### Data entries

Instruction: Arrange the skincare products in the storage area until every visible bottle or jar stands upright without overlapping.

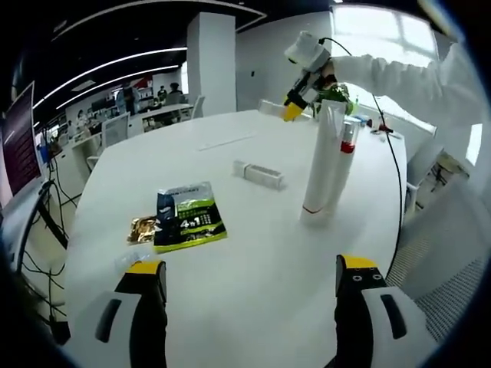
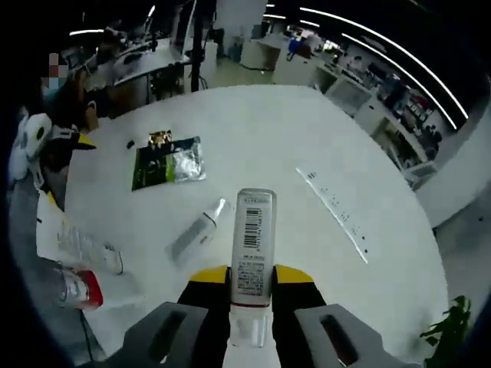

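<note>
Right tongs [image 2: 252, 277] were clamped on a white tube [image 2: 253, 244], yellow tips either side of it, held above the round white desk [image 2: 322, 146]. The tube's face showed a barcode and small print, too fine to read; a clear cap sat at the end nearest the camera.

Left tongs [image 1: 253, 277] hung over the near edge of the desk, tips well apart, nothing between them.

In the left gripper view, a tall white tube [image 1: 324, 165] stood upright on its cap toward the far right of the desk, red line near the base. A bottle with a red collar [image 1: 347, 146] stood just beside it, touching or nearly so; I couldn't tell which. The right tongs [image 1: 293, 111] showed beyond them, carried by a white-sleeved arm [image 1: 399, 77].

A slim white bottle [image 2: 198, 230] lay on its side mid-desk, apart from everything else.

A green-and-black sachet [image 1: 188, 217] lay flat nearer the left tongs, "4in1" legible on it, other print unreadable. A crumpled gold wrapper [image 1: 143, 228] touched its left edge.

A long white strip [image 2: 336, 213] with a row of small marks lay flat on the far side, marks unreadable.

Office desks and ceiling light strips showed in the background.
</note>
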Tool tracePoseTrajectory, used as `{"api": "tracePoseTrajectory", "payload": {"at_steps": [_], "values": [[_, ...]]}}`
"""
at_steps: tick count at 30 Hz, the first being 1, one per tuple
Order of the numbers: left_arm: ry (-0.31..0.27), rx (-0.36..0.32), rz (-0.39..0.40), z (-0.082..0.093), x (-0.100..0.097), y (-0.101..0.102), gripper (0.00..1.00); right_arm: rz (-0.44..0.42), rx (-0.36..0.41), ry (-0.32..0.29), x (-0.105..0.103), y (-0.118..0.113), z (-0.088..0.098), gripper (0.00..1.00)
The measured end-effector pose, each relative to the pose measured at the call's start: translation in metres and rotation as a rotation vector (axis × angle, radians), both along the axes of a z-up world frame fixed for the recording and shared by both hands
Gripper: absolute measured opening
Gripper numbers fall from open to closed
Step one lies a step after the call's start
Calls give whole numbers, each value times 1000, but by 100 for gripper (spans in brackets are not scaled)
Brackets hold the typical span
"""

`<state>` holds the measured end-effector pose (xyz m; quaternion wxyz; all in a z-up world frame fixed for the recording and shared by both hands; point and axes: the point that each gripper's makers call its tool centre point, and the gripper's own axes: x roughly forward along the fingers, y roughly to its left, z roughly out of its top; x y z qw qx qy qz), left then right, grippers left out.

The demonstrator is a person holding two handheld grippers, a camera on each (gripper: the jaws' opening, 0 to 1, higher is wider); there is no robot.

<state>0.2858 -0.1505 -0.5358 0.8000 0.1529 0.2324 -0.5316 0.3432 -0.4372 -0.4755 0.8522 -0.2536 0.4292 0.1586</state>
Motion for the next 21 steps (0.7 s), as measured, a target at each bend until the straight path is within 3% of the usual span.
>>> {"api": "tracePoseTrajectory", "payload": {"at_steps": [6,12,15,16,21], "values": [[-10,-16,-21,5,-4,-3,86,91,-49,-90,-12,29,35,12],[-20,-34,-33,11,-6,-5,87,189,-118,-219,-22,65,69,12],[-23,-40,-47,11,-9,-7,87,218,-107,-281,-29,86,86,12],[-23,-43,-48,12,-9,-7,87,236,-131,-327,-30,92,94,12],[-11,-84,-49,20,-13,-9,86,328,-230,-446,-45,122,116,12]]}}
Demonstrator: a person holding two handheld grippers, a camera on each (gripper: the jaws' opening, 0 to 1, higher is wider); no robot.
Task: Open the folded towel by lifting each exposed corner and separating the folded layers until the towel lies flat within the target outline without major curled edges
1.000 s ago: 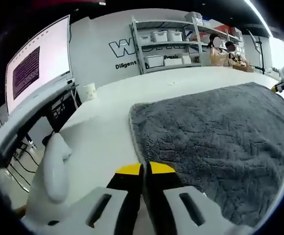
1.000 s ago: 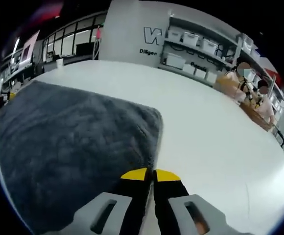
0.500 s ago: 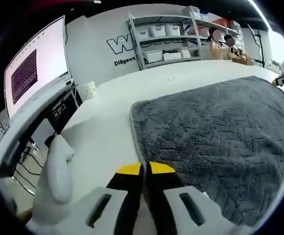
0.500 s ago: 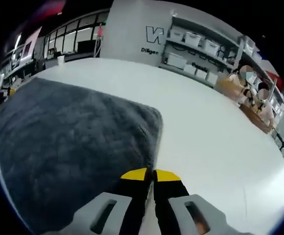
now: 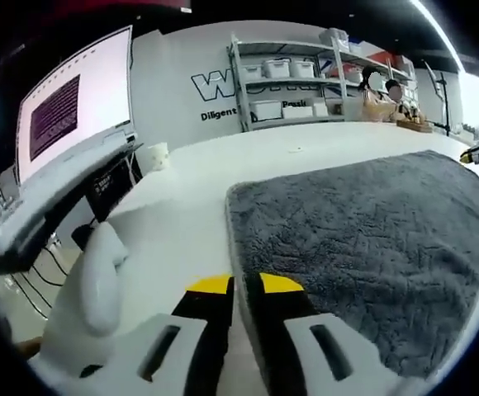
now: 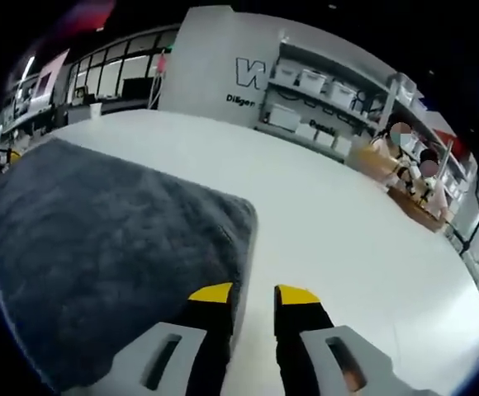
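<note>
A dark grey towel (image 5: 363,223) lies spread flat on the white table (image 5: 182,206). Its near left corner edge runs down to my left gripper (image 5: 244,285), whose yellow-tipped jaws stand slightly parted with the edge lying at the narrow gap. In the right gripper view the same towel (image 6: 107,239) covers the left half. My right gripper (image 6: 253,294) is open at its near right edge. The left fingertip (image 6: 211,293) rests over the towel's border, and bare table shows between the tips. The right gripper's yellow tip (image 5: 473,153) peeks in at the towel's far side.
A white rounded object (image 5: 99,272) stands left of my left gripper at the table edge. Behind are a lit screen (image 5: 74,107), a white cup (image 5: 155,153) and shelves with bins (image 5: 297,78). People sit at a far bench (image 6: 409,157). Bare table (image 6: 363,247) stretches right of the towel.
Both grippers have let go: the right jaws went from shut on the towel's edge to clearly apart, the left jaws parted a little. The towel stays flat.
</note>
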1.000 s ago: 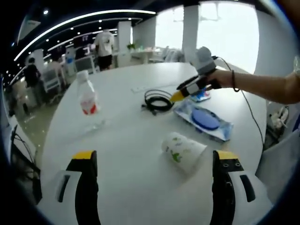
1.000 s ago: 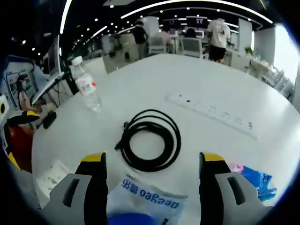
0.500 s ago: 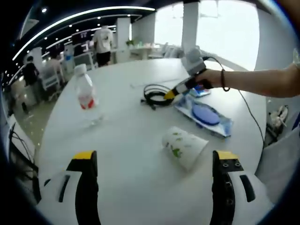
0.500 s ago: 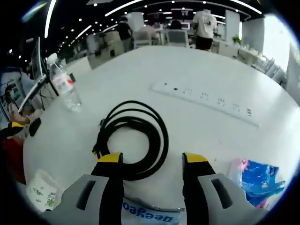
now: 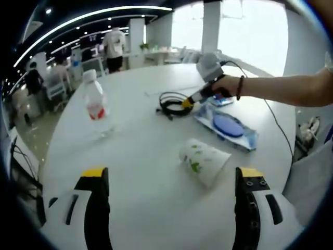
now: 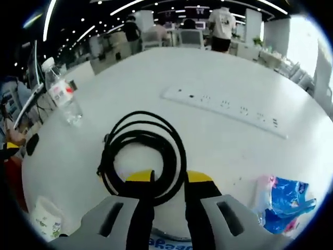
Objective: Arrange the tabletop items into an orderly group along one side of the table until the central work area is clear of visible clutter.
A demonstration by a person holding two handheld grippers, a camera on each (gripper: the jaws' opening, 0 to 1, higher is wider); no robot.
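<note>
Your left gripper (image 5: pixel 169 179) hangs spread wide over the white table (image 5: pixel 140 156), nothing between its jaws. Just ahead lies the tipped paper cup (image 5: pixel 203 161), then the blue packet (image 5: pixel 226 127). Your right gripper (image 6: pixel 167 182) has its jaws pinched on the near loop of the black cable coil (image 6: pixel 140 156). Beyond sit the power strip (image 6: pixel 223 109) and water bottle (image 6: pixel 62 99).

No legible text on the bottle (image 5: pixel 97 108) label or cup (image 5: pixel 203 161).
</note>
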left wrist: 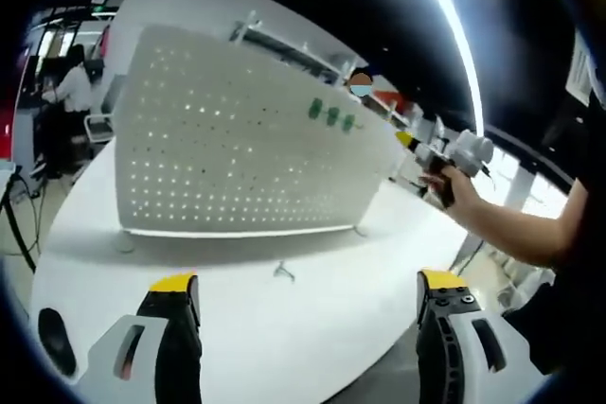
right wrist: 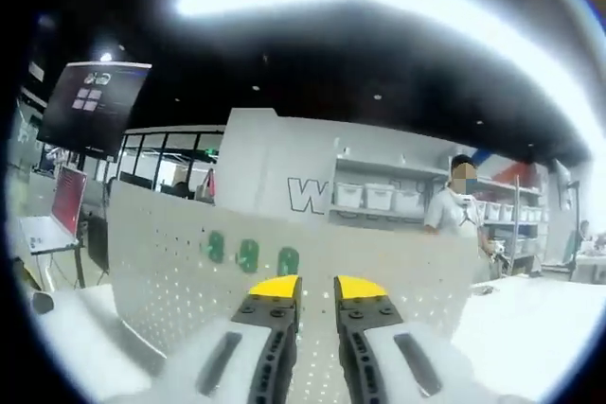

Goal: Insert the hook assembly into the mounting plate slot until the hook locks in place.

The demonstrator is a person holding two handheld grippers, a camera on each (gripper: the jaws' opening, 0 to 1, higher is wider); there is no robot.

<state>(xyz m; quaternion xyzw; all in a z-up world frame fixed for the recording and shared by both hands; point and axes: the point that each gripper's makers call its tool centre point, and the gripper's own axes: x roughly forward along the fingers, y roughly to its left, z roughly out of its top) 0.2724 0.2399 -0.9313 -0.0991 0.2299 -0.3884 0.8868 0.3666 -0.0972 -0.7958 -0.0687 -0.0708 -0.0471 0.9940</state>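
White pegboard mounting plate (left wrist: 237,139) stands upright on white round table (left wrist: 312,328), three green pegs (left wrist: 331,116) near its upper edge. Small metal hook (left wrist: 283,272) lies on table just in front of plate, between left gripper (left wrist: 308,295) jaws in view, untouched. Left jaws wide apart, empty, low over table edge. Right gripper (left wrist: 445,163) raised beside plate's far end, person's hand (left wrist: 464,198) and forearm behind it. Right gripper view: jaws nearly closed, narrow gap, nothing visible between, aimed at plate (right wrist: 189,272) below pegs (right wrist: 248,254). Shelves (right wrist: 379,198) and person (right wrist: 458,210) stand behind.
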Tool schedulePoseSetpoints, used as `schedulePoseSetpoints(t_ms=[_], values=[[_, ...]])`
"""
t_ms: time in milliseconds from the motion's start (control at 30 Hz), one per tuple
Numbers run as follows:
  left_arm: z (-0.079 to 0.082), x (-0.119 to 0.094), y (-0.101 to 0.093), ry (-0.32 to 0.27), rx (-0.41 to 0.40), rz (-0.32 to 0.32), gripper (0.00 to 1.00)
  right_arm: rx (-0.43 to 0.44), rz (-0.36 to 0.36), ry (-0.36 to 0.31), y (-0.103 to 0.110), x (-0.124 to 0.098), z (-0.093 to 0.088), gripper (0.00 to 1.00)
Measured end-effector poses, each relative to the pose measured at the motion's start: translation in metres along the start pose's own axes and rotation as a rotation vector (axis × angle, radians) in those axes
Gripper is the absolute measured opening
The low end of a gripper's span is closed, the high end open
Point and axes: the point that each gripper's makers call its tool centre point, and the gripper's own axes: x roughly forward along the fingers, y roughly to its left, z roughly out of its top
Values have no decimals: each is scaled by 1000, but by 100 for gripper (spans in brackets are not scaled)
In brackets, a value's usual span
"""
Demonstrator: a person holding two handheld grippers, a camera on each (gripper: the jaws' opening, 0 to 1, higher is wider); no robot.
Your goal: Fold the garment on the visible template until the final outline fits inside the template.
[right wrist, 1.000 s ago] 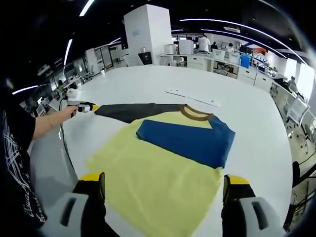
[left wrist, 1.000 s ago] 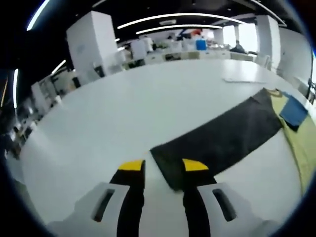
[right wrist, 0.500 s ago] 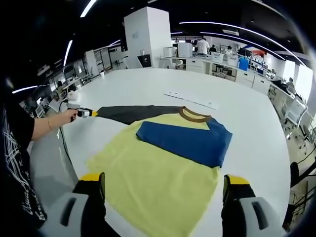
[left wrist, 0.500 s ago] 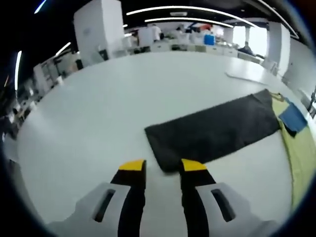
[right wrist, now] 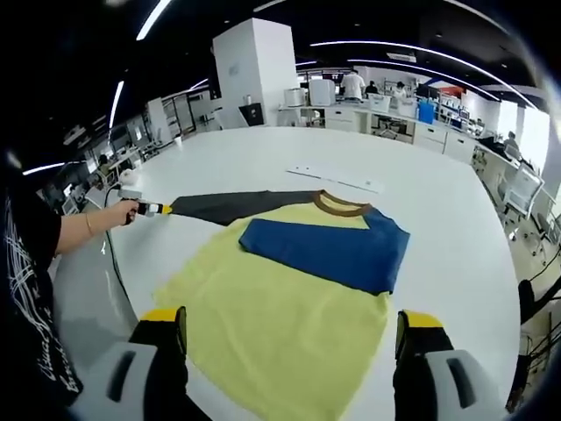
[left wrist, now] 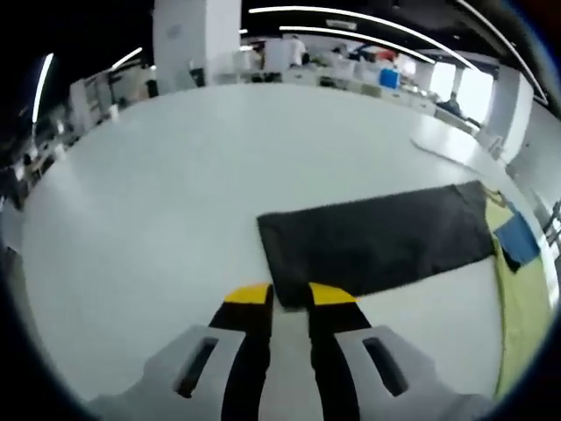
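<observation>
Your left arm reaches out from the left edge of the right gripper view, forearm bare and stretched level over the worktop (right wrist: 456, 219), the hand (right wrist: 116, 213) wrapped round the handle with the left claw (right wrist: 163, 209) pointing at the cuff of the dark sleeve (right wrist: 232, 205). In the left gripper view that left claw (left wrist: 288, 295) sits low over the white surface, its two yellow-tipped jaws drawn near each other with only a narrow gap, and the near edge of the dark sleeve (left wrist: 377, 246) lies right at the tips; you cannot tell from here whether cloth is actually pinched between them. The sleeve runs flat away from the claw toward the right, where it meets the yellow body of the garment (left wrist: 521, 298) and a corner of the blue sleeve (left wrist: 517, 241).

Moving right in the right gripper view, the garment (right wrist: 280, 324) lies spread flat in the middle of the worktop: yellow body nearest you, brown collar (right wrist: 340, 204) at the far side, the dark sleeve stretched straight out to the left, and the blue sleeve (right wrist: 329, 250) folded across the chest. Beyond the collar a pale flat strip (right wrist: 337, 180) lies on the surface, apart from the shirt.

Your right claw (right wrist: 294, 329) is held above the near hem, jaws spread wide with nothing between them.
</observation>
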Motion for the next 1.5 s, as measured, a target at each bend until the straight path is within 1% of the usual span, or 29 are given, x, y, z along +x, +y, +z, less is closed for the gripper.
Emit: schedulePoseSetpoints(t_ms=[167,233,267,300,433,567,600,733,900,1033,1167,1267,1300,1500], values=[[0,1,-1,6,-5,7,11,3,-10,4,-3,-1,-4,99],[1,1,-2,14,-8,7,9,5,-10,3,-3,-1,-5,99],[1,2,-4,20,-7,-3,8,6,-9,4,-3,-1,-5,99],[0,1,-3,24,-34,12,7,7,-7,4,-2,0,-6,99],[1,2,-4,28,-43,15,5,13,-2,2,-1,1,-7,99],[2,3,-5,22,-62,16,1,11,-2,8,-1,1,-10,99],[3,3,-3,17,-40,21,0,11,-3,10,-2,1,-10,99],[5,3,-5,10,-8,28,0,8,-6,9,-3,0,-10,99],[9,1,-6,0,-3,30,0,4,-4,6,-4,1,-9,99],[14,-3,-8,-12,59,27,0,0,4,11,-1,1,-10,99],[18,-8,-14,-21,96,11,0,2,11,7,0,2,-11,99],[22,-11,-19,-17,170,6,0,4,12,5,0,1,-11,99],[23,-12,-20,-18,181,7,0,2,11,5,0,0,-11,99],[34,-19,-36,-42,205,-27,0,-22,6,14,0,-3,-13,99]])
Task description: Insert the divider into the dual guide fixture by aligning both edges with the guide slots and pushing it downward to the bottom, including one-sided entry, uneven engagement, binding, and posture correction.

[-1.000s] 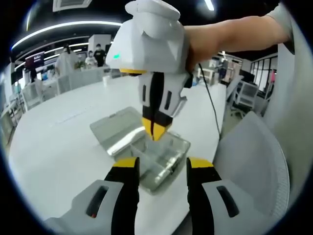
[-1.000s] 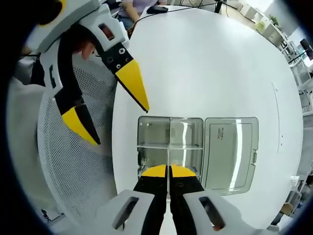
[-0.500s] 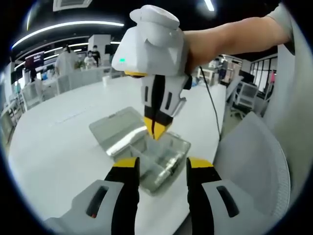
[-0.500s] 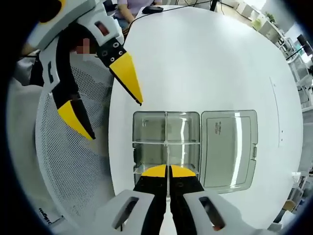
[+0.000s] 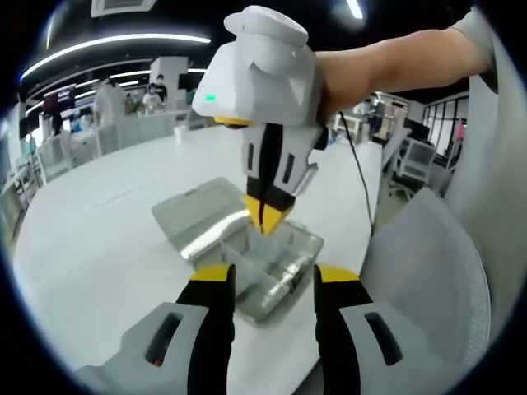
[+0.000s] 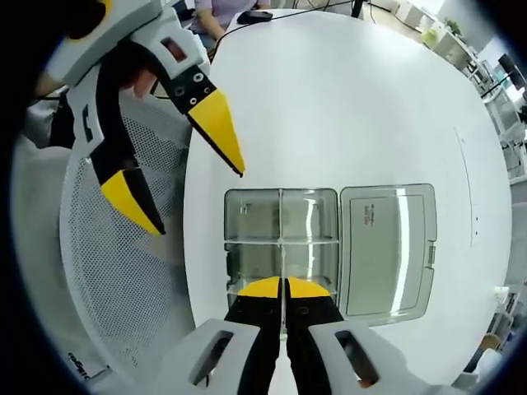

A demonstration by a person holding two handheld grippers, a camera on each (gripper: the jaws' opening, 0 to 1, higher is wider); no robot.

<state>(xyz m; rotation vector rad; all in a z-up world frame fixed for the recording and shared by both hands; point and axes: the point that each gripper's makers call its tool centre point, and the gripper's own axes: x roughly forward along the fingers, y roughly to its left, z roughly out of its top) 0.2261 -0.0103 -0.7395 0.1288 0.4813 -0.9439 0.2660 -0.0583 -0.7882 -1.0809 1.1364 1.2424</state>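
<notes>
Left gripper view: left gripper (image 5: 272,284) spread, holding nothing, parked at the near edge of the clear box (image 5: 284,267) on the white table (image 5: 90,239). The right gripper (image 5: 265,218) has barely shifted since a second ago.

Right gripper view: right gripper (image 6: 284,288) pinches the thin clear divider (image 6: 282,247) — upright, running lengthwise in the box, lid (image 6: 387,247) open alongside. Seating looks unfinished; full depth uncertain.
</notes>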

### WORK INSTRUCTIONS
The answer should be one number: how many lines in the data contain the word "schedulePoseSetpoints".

### SOLUTION TO THE PROBLEM
2